Beneath this instruction is a block of data; output from it exactly the lines that run from the one containing "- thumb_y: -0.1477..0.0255" through the one containing "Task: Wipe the", inclusive.

Data items
-- Opening Marker --
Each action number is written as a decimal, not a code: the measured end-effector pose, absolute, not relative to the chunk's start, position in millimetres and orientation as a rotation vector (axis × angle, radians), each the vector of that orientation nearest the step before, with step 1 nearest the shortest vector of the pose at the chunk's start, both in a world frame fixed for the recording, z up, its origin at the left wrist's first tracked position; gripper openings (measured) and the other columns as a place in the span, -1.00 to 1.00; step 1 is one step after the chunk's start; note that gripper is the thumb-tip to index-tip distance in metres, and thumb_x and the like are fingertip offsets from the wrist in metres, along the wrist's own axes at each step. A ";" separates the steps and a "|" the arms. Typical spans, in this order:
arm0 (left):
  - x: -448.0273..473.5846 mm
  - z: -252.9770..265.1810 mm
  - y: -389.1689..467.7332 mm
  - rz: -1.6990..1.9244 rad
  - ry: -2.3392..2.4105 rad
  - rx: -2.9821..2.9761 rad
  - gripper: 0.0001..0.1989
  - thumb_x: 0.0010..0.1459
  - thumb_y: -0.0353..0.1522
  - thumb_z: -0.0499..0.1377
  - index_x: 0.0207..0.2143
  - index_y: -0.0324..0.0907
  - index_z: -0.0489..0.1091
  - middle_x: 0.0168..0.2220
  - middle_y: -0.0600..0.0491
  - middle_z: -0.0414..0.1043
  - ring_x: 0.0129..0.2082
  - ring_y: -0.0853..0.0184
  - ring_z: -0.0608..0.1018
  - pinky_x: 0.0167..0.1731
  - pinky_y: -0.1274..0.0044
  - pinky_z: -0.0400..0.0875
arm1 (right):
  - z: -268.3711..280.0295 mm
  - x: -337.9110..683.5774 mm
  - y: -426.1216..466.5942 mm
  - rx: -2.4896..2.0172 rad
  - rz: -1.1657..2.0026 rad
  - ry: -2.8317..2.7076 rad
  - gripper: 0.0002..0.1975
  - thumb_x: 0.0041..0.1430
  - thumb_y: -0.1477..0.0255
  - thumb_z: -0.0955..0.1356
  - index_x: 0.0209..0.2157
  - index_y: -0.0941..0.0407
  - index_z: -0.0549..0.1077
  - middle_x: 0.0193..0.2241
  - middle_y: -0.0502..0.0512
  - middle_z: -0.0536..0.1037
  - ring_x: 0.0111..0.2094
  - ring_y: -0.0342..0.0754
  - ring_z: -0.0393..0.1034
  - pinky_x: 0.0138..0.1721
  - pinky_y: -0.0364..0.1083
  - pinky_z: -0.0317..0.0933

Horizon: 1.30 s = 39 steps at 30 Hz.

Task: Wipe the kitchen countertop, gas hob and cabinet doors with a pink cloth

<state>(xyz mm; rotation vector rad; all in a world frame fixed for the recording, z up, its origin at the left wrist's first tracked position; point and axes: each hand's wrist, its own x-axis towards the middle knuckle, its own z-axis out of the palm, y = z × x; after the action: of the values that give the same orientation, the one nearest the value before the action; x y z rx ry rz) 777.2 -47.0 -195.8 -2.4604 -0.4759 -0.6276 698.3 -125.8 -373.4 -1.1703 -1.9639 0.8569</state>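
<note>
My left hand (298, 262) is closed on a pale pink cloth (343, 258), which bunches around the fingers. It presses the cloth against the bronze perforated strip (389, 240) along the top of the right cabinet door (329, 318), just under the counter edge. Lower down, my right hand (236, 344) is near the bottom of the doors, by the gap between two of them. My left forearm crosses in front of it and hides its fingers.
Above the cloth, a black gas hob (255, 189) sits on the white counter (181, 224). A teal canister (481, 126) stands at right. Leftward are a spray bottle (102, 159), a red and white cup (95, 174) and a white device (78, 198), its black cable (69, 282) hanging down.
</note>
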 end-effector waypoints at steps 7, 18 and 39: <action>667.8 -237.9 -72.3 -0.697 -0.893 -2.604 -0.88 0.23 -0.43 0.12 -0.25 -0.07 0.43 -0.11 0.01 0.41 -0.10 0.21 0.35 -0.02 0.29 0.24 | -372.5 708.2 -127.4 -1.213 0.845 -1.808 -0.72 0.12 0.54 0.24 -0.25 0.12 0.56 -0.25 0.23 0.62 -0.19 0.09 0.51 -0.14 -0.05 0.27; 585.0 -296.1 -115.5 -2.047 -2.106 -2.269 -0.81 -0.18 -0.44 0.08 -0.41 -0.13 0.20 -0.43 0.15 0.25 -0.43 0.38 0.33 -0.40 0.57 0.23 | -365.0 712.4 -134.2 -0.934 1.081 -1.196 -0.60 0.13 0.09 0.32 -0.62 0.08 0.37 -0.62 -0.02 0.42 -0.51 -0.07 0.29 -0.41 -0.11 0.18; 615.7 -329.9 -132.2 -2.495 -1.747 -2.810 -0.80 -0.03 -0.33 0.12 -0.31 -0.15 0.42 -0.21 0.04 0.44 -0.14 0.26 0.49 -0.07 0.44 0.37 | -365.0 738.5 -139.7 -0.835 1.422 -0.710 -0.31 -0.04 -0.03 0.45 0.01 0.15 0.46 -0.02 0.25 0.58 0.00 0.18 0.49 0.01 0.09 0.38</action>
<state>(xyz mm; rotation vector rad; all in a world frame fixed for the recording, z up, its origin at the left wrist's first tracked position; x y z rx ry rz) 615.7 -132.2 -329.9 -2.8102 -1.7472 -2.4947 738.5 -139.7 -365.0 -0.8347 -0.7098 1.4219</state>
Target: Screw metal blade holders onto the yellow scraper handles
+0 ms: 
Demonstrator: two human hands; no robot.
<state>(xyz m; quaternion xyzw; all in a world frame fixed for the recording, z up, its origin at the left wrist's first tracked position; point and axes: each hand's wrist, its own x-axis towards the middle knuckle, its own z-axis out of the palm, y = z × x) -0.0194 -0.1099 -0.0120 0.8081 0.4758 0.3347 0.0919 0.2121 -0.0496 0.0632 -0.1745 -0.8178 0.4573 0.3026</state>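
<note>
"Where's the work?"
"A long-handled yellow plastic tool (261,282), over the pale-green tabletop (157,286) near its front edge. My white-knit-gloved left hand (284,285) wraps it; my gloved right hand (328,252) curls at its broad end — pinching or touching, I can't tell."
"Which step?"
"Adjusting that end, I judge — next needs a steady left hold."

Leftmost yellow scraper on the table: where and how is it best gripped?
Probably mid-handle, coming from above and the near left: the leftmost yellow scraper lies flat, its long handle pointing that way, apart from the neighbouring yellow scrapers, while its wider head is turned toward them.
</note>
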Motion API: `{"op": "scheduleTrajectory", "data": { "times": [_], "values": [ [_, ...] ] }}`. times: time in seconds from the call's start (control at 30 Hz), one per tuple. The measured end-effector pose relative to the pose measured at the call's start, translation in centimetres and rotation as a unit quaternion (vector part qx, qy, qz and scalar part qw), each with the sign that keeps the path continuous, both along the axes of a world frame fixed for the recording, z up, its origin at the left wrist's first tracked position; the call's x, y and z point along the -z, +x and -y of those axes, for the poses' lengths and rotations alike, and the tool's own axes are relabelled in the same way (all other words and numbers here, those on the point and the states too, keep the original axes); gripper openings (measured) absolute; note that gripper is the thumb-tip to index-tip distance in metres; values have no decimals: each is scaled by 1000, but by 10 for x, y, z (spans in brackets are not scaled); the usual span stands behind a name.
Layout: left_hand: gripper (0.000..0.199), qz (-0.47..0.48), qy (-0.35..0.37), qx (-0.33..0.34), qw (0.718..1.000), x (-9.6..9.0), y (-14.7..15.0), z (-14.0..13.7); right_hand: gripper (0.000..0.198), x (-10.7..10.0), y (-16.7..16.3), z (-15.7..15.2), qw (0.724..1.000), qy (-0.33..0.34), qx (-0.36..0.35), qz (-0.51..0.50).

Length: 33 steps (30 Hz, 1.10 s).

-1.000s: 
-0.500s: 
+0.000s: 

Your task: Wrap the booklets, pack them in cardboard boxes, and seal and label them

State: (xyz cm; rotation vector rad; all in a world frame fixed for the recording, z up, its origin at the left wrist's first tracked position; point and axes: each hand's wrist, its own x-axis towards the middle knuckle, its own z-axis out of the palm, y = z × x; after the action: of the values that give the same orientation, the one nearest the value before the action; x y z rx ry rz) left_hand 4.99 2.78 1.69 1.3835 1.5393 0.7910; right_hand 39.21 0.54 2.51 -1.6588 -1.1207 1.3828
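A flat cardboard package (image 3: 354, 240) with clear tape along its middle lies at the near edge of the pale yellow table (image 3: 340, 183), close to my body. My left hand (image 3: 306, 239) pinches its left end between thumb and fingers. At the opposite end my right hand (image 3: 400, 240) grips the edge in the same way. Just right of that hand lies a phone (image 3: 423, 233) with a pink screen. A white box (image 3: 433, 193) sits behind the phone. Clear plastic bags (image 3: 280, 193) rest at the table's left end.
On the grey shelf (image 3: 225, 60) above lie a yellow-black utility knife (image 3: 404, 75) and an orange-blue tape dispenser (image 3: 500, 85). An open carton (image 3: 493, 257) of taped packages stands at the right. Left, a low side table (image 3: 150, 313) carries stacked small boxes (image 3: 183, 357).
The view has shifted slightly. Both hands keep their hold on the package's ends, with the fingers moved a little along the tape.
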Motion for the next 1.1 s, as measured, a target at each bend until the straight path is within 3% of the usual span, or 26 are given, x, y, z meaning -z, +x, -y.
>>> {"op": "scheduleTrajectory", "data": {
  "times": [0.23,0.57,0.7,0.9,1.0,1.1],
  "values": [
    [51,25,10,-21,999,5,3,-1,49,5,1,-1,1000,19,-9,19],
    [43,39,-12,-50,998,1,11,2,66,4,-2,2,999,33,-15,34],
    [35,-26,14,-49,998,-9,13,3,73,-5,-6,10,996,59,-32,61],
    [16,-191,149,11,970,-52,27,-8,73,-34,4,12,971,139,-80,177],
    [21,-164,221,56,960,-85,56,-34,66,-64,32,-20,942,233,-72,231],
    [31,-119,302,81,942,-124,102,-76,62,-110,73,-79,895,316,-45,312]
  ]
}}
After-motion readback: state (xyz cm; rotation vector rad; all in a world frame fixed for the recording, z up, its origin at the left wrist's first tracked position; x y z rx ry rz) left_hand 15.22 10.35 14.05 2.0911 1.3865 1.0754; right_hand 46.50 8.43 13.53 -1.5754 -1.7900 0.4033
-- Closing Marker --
» Exercise solution
  - thumb_y: -0.1477..0.0255
  - thumb_z: -0.0955..0.1356
  - index_x: 0.0209..0.2157
  - index_y: -0.0941..0.0407
  - index_z: -0.0549..0.1077
  - middle_x: 0.0193..0.2241
  - middle_y: -0.0502..0.0512
  - middle_z: -0.0536..0.1037
  - ring_x: 0.0111..0.2094
  - ring_y: -0.0342..0.0754
  - ring_z: -0.0393..0.1034
  - pinky_x: 0.0138..0.1721
  - pinky_y: -0.0364..0.1083
  - pinky_z: -0.0317..0.0933

Horizon: 1.30 s = 39 steps at 30 Hz.

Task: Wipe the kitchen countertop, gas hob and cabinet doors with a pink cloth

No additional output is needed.